Acordes en la niebla, de Álvaro Solís

Presentamos un cuento del poeta Álvaro Solís (Villahermosa, 1974). Ha merecido, entre otros, el Premio de Poesía Joven Gutiérrez de Cetina, el Premio de Poesía Clemencia Isaura, el Premio Nacional de Poesía Amado Nervo y el Premio Alhambra de poesía americana por obra publicada en 2013. Ha publicado libros de poesía en México, España y Costa Rica. Poemas suyos se han traducido al italiano, al francés, al portugués y al inglés.

 

 

 

Acordes en la Niebla

 

Entras al estudio, te recibe la oscuridad de siempre. Casi no notas los instrumentos en medio de la bruma, por lo mucho que todos fumaron anoche, pero sabes que ahí están silenciosos, ejercitando la memoria de las muchas horas que has practicado en ese lugar. Buscas a oscuras el apagador. Allí adentro siempre es noche sin ventanas. Enciendes la luz, todo es ruina, brillan los micrófonos y las cuerdas de tu guitarra, la mohosa guitarra que te regaló tu padre. Intentas retener la melodía que has escuchado toda la mañana dentro de tu cabeza y tratas de encontrar unas líneas que vayan con ella. Pero la melodía es esquiva y tú no tienes prisa. Te sientas, te conectas al viejo amplificador de bulbos y esperas a que caliente, escuchas ese zumbido que tanto extrañas cuando estás fuera de este lugar. De algún modo el brazo de tu Fender se ha amoldado al grosor de tus manos. Cuando tocas, todo el mundo es mucho más fácil, toda la mierda del mundo parece quedarse afuera, toda la mierda del mundo no alcanza a traspasar la puerta del estudio. Crees que el rock es una especie de magia que te salva, siempre te salva del dolor, de tu maldita soledad que huele también a rancio, como este lugar que ha sido tu santuario por muchos años.
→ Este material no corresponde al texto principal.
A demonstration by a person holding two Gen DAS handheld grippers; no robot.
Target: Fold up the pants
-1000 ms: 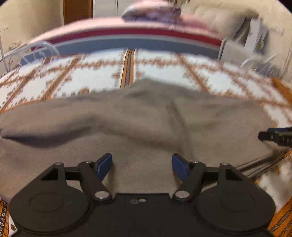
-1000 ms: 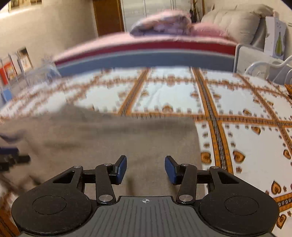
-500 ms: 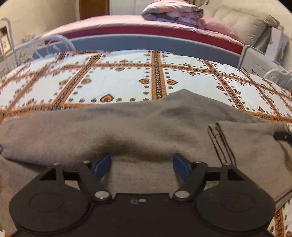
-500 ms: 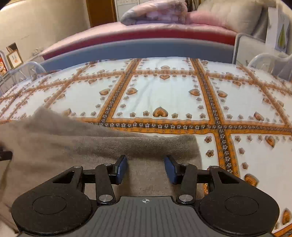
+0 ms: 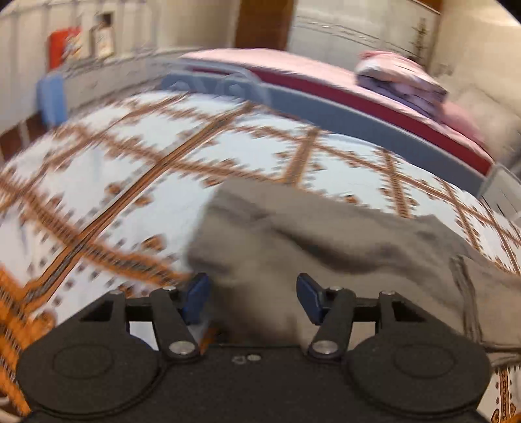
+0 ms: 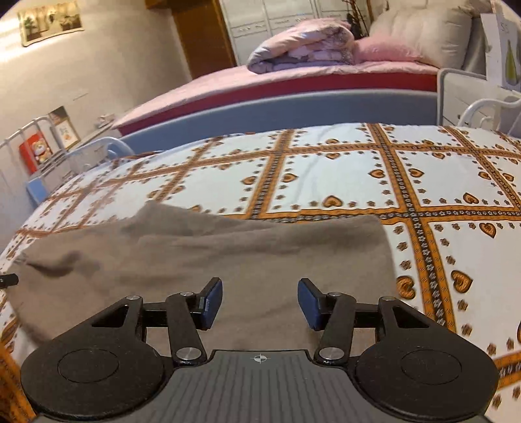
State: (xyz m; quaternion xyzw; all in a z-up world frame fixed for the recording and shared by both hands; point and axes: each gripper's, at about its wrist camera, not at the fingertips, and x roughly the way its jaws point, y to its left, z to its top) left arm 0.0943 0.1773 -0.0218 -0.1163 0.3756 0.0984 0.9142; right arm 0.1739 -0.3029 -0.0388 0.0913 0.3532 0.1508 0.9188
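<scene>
Both the left gripper (image 5: 252,301) and right gripper (image 6: 259,302) gape, empty, over grey pants (image 6: 202,253); bare patterned bedspread (image 6: 338,169) stretches toward twelve o'clock.

My left view smeared with motion blur, bedspread (image 5: 136,169) pattern unreadable, pants (image 5: 325,247) cut off at its right edge, their near part hidden behind my right gripper (image 6: 260,301).

A home bedroom: a bed (image 6: 325,169) with a heart-patterned sheet, a second bed (image 6: 293,81) carrying a folded quilt (image 6: 302,48), what looks like a wardrobe (image 6: 276,19) behind.
</scene>
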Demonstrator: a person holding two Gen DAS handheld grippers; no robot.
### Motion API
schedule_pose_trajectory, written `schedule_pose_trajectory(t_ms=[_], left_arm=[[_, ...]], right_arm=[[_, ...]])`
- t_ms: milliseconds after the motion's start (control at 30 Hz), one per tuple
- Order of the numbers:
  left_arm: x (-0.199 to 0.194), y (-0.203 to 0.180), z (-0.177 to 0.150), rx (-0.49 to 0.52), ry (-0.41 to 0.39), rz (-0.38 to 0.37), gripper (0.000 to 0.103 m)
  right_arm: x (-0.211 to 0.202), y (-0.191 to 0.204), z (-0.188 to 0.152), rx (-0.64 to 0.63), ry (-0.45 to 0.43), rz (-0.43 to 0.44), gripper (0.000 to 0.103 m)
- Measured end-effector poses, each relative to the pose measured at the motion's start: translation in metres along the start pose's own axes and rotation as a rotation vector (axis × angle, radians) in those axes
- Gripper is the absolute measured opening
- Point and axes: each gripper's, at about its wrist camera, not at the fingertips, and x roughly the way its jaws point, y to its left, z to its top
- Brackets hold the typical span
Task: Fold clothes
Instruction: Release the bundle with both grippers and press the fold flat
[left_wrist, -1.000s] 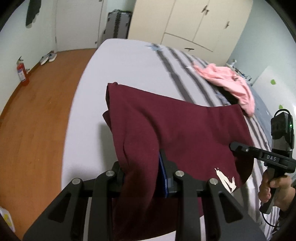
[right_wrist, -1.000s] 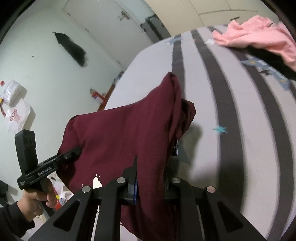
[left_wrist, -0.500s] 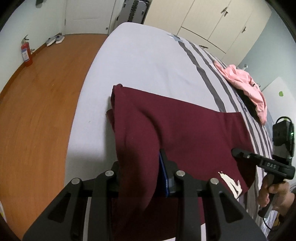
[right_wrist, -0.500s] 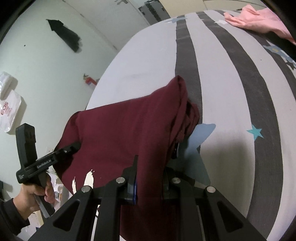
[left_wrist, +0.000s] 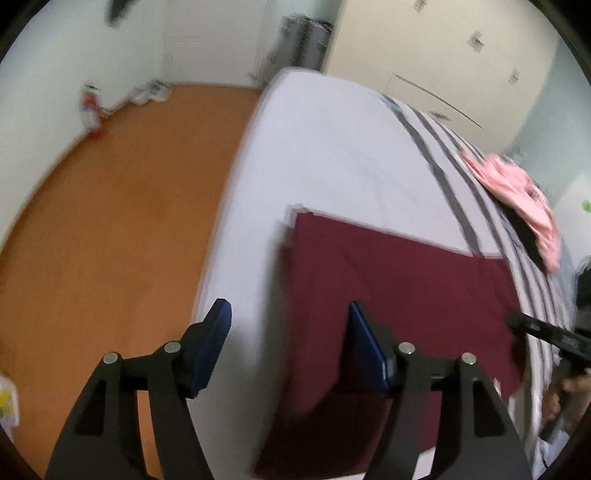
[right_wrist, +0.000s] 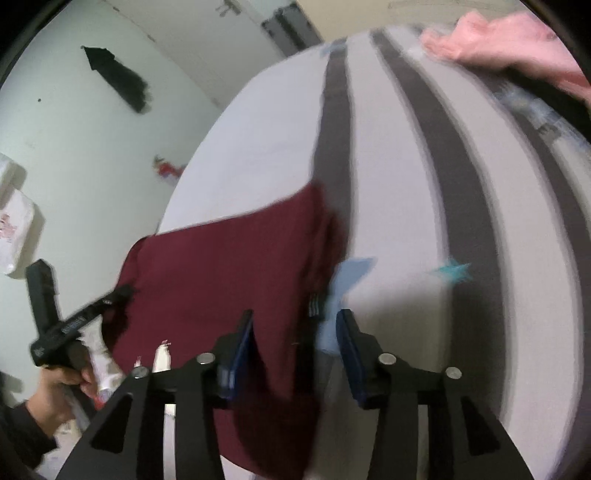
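- Jaws on both my grippers have just been opening: the left gripper (left_wrist: 288, 332) stands wide, the right gripper (right_wrist: 295, 334) about half apart.
- Cloth that was pinched in each a moment ago is free now; in the left wrist view the maroon garment (left_wrist: 399, 295) lies by the right-hand finger only, with bare sheet in the rest of the gap.
- In the right wrist view the garment's edge hangs between the two blue pads (right_wrist: 242, 345), and neither looks pressed on it, though blur makes this hard to be sure of.
- The garment now lies spread as a flat folded rectangle near the close corner of the bed (left_wrist: 332, 147), its near edge drooping over the side.
- Further up the striped sheet, well apart, waits a pink garment (left_wrist: 517, 192).
- Beyond the bed is the wooden floor (left_wrist: 129, 203).
- I judge this fold as laid down and released; next comes another fold or smoothing.
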Motion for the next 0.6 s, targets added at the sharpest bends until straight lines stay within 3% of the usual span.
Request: schedule_pose_trajectory(t_ms=[100,133,200,300,433,567,600], left_arm=[[-0.004,-0.002,0.014,0.019,-0.053,0.115,0.062],[-0.004,-0.01,0.019,0.048,-0.072,0.115,0.054],[-0.009,-0.034,0.02,0.134,-0.114,0.048,0.045],[0.0,-0.075,0.017,0.237,-0.096,-0.029,0.029],[0.046,-0.115,0.007,0.281,0.032,0.041,0.027],[0.051,-0.093,0.003,0.202,0.0,0.06,0.028],[0.051,-0.084,0.002,0.183,-0.002,0.1,0.027]], right_arm=[[-0.015,0.001,0.008,-0.031,-0.077,-0.198,0.044],[-0.017,0.003,0.012,-0.032,-0.1,-0.223,0.044],[-0.02,0.017,0.021,-0.059,-0.153,-0.21,0.046],[-0.01,0.052,0.03,-0.144,-0.186,-0.138,0.046],[0.03,0.076,0.031,-0.203,-0.128,-0.135,0.046],[0.056,0.072,0.036,-0.227,-0.106,-0.186,0.044],[0.059,0.068,0.037,-0.227,-0.108,-0.197,0.044]])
Tocas la melodía y de inmediato sabes los acordes que la acompañarán, agregas el Reverb para sentirte como un dios, lanzando su furia sobre los mares. Ahora tocas los acordes y repites en tu mente la melodía que acabas de inventar. Toda la canción te sabe a furia y rasgas la guitarra, tratando de salvarte de la ruina que desde siempre ha quebrantado tu corazón. Tocas una y otra vez y en cada repetición le agregas algo de dulzura, alargas las notas al terminar cada frase pero no se te ocurre ninguna letra. Ahora piensas en un puente que pasa sobre un río de serpientes y que ese puente tiembla con cada paso que das, recuerdas esa canción de Neil Young donde mataba a una muchacha, quizá en un río como este. Atraviesas ese puente en tu cabeza y adelante sólo encuentras las ruinas de tu memoria, una ciudad desierta en donde nadie te quiere: Shot my baby. Escuchas de nuevo esa canción, pero ahora con la voz de Buddy Miles y algo desde adentro de ti es como un disparo directo a la cabeza de quien eres.

Ahora sudas y te aferras como un animal a esa guitarra que es el barco en el que navegas por aquel río de venenosas miserias. Pero no hay letra que te salve y la melodía comienza a difuminarse como tantas otras. Ahora te sientes torpe y los acordes ya no suenan. Dejas de tocar y te quedas mirando la vieja pared quemada por los miles de cigarrillos que han apagado en ella. Respiras la derrota: la canción llegó a ti, pasó por ti y ahora se aleja y sabes que no volverá. Escuchas el zumbido de tu viejo amplificador de bulbos, desconetas el plug, acomodas tu guitarra junto a la consola y apagas todo. Fumas un cigarro antes de salir del estudio, antes de repetirte de nuevo que nunca serás un rockstar.